Fishing requires special tools, and polarized sunglasses headline the list, as they allow you to see into the water and spot the fish, enhance navigation and physically protect your eyes. Choose the right glasses to match your needs.
Sunglass lenses come in two materials: glass or optical-grade polycarbonate. Glass lenses offer the sharpest optics and better scratch-resistance but cost more and weigh more. Polycarbonate lenses weigh less and still offer exceptional clarity, so the decision boils down to personal preference.
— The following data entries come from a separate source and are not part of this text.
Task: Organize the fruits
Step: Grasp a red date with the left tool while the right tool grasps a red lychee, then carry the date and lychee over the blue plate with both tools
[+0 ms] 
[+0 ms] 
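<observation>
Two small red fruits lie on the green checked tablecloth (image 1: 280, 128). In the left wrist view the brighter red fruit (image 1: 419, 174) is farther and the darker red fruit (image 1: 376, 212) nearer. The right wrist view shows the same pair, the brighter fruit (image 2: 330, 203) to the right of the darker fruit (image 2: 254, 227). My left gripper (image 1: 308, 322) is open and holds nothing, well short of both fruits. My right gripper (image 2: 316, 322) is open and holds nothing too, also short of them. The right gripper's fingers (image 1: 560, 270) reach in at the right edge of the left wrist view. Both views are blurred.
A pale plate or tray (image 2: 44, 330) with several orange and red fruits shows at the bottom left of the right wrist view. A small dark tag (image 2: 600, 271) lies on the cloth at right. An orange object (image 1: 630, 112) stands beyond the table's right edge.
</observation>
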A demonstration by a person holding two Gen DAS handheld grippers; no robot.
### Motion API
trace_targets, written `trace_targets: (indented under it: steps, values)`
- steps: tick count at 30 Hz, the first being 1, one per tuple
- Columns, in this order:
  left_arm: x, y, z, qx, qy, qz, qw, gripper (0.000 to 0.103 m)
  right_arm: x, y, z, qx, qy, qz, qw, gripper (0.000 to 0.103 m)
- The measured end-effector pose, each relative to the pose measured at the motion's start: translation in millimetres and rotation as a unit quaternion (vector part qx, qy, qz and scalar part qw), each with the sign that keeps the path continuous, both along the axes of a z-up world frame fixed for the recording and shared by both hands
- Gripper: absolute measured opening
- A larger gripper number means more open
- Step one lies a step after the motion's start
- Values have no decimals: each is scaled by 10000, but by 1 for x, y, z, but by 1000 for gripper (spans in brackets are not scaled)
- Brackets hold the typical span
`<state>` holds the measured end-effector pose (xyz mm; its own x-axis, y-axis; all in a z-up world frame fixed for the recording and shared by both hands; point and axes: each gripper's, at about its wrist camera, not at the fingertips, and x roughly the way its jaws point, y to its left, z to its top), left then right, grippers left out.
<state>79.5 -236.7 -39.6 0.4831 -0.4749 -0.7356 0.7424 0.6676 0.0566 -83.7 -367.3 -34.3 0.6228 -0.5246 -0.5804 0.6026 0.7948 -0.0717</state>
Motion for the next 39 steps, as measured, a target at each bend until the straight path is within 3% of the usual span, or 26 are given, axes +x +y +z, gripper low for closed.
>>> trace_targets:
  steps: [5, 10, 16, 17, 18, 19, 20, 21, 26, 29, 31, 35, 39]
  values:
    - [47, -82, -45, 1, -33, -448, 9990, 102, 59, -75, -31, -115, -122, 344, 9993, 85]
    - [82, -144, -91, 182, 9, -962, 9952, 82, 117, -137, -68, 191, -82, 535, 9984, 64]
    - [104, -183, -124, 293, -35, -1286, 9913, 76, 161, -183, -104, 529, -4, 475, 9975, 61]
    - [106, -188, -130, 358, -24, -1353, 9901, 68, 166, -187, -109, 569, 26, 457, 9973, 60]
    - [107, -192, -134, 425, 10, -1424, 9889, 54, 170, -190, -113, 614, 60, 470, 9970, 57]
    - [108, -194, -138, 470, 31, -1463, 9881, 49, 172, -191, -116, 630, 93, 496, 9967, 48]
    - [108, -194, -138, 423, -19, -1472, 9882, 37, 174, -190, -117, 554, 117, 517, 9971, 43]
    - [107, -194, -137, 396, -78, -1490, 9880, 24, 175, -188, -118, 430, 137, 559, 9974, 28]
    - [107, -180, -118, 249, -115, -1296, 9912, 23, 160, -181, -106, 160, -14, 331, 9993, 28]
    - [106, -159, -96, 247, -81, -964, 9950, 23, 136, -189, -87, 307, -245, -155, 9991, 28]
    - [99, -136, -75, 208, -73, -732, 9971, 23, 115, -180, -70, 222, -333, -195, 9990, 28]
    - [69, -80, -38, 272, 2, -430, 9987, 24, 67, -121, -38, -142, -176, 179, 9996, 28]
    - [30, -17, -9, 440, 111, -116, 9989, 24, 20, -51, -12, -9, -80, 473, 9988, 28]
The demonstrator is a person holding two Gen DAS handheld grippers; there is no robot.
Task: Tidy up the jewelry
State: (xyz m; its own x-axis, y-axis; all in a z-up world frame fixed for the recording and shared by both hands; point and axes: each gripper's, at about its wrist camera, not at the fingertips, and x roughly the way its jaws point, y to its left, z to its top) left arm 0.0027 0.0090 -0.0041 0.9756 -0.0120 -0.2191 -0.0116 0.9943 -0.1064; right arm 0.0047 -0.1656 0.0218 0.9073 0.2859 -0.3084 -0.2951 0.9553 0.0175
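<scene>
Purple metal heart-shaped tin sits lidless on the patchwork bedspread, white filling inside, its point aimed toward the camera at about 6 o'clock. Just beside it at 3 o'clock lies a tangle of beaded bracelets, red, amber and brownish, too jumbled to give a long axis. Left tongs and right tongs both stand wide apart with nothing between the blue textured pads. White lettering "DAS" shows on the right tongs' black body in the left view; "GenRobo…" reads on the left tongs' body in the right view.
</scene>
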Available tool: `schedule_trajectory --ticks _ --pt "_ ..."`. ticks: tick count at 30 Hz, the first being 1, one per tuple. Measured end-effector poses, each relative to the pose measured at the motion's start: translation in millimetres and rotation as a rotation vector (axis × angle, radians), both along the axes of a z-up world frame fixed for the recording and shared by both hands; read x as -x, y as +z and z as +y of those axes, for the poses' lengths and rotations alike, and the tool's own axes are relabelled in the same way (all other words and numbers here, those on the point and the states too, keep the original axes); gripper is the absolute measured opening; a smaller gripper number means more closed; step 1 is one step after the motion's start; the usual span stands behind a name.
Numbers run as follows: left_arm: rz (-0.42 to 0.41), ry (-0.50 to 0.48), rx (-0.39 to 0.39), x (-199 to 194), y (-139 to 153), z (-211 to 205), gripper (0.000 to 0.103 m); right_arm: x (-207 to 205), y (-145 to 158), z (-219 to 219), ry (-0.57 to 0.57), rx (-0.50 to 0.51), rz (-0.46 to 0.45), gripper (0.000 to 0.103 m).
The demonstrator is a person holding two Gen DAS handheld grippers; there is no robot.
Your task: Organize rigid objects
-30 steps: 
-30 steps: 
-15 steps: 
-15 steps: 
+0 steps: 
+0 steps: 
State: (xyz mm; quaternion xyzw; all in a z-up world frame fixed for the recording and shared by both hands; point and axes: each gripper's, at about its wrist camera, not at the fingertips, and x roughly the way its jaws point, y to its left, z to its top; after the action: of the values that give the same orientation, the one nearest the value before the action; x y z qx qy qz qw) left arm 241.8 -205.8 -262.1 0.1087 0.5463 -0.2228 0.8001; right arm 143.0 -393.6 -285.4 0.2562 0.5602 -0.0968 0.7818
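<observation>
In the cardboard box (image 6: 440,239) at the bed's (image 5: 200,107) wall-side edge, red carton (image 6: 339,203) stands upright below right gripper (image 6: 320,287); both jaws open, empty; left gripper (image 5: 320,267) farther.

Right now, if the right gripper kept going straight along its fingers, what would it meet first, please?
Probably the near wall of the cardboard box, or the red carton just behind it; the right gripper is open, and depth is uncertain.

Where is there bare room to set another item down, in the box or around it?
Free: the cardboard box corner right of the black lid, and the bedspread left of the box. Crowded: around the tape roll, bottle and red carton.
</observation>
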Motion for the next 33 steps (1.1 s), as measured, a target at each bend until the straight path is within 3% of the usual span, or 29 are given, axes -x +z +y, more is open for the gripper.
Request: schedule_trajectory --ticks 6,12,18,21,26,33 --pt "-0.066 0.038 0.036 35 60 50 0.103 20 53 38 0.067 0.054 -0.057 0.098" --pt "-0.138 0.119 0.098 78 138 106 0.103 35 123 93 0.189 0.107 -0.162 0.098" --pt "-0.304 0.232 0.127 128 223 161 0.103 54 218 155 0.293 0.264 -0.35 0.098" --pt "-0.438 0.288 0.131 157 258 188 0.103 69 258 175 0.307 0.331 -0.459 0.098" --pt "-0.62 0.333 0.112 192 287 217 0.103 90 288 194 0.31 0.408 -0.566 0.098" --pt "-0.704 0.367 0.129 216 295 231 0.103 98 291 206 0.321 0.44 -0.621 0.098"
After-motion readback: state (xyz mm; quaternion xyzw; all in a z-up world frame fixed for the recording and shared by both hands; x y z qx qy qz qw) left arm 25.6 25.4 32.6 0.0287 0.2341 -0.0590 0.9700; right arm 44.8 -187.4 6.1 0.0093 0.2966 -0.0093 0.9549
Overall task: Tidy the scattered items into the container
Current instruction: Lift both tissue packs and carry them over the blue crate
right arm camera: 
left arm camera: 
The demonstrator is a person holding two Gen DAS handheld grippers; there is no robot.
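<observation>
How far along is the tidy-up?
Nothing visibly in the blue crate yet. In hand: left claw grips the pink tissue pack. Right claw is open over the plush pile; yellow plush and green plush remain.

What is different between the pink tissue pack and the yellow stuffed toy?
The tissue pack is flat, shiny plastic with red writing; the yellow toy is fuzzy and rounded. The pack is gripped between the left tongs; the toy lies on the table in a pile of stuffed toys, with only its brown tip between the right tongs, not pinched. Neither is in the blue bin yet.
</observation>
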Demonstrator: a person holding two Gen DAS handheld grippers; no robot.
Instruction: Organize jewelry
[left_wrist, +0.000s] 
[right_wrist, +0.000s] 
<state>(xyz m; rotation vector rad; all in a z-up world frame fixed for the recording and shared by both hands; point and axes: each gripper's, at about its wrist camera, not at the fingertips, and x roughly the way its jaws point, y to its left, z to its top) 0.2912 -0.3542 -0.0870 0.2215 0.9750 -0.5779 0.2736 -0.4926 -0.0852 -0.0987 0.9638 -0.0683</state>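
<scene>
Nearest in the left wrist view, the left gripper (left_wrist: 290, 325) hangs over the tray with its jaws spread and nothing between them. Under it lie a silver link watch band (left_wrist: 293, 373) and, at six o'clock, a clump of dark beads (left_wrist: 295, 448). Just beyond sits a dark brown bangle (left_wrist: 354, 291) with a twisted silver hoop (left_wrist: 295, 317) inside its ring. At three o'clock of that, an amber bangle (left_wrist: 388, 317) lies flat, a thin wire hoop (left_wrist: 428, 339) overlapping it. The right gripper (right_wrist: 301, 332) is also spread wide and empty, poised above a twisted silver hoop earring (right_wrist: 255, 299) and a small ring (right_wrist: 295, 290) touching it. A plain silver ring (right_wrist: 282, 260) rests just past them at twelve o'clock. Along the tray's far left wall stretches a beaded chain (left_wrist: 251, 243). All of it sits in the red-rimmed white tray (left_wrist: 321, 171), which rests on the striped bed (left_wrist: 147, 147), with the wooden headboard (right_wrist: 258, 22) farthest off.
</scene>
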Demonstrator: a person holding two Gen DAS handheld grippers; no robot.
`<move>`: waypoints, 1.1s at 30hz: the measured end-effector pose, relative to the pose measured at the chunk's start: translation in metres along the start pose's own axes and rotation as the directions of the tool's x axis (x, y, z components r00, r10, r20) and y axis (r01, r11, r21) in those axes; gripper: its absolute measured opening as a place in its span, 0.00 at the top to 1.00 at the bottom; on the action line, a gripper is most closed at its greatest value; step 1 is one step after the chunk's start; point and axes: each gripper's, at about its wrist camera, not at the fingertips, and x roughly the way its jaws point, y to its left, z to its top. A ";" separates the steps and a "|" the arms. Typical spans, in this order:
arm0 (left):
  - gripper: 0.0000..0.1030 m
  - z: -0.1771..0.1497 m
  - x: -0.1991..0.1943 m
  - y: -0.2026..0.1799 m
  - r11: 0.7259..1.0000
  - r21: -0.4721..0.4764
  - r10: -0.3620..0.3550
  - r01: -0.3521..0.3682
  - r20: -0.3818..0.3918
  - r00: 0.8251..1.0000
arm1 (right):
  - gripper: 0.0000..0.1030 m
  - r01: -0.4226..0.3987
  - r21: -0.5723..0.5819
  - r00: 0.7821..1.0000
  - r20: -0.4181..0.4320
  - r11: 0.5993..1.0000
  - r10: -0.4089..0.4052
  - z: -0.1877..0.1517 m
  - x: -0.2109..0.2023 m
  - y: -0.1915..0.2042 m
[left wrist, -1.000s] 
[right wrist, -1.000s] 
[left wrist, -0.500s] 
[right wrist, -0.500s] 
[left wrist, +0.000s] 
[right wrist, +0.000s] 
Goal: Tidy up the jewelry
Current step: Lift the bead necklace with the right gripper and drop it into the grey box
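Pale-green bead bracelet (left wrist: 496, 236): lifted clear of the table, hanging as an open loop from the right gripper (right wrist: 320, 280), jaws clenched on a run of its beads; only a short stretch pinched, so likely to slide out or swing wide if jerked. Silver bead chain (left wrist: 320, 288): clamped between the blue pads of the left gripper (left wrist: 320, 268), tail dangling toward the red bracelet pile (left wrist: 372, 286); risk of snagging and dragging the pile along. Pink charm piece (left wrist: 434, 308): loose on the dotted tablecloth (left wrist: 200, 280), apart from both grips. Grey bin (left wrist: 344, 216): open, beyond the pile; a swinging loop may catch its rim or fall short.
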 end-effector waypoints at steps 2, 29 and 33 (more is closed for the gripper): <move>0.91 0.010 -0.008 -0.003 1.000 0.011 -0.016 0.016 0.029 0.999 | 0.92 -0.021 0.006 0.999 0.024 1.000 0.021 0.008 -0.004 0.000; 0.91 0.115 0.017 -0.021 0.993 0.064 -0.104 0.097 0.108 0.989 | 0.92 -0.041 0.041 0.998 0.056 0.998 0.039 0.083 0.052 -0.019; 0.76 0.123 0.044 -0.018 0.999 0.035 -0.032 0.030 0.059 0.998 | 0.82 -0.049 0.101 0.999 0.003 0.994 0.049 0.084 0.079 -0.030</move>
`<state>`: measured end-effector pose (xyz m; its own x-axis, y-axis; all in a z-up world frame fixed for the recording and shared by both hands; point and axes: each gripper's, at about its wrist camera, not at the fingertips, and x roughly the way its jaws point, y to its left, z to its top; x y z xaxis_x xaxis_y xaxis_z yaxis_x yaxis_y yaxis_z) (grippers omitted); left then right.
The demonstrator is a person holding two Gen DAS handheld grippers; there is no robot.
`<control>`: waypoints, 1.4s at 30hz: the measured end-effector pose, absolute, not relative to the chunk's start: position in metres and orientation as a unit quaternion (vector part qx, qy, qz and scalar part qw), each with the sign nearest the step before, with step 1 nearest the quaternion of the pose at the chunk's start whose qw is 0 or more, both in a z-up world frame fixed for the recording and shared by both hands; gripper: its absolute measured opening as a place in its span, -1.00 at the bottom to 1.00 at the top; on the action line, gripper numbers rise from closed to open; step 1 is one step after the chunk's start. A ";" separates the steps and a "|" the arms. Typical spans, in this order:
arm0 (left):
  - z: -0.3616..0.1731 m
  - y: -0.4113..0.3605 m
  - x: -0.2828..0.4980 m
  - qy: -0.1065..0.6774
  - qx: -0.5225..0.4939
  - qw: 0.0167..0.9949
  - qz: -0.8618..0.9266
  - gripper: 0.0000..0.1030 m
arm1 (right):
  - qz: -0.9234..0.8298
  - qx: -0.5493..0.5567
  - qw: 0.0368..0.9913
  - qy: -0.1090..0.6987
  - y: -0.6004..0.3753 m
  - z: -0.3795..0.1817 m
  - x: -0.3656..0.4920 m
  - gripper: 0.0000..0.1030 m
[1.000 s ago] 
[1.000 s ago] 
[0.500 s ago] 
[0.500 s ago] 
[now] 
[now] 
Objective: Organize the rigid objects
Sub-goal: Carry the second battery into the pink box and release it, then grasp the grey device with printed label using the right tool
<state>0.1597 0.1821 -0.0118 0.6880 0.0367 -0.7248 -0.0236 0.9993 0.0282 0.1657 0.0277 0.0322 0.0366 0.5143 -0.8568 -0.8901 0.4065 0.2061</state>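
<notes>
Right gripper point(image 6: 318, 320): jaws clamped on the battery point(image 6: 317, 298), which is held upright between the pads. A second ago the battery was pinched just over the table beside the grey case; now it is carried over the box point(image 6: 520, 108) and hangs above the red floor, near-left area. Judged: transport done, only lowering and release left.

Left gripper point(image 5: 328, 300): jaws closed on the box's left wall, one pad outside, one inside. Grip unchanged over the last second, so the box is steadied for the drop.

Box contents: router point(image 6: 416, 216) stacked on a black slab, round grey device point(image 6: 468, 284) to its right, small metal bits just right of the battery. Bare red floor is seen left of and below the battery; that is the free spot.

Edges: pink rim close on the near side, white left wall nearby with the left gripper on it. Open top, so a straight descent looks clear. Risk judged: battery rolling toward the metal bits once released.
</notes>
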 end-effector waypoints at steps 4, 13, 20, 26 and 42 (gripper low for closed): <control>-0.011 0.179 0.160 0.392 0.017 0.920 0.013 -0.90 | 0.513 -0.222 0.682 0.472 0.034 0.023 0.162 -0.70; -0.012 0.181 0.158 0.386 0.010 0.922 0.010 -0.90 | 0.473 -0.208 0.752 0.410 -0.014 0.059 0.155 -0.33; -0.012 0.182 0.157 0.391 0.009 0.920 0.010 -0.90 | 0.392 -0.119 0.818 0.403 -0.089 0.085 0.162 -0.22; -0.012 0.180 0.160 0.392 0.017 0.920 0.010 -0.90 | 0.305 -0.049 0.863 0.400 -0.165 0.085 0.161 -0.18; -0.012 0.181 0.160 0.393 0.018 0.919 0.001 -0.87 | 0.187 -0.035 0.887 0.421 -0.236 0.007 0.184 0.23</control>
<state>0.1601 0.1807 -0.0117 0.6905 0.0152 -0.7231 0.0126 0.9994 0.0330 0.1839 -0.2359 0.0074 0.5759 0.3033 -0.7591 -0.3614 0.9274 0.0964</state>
Polarization is particular critical to angler. Light reflected off surface of water creates glare, making it tougher to see. Polarized sunglasses feature a special filter built into the lenses that blocks the natural glare and haze. This allows you to spot fish on or just below the surface. Shoals, oyster bars, rocks and other obstructions stand out while the boat is underway too. Polarization sometimes makes it harder to read LCD electronic displays, and you might need to remove or pull down the glasses to monitor the chart-plotter.
Each lens color offers its own advantages. For visibility in shallow depths, copper or amber-tinted lenses provide the best contrast. Yellow or vermillion tints are designed for low light conditions. Offshore, where the glare is intense gray lenses remain the top choice for maximum acuity. Exterior lens coatings are another filter to add to the lenses. Coatings limit the amount of light entering the eyes, which increases the comfort level and reduces eye strain. Green, blue and mirror coatings are the most popular but they are just another layer on top of the base tint.
Wearing quality sunglasses protects your eyes from harmful damage. Ultra violet B rays causes cataracts, macular degeneration and other problems. UV rays cannot pass through glass, however, which is why eye doctors urge anglers to always wear sunglasses on the water. They also protect you from wayward lures and flies.
Like pliers, landing nets and hook files, a quality pair of polarized sunglasses should be part of every angler’s equipment. There are dozens of frame styles to match individual tastes. Just pick the right components to maximize the catch without compromising the peepers.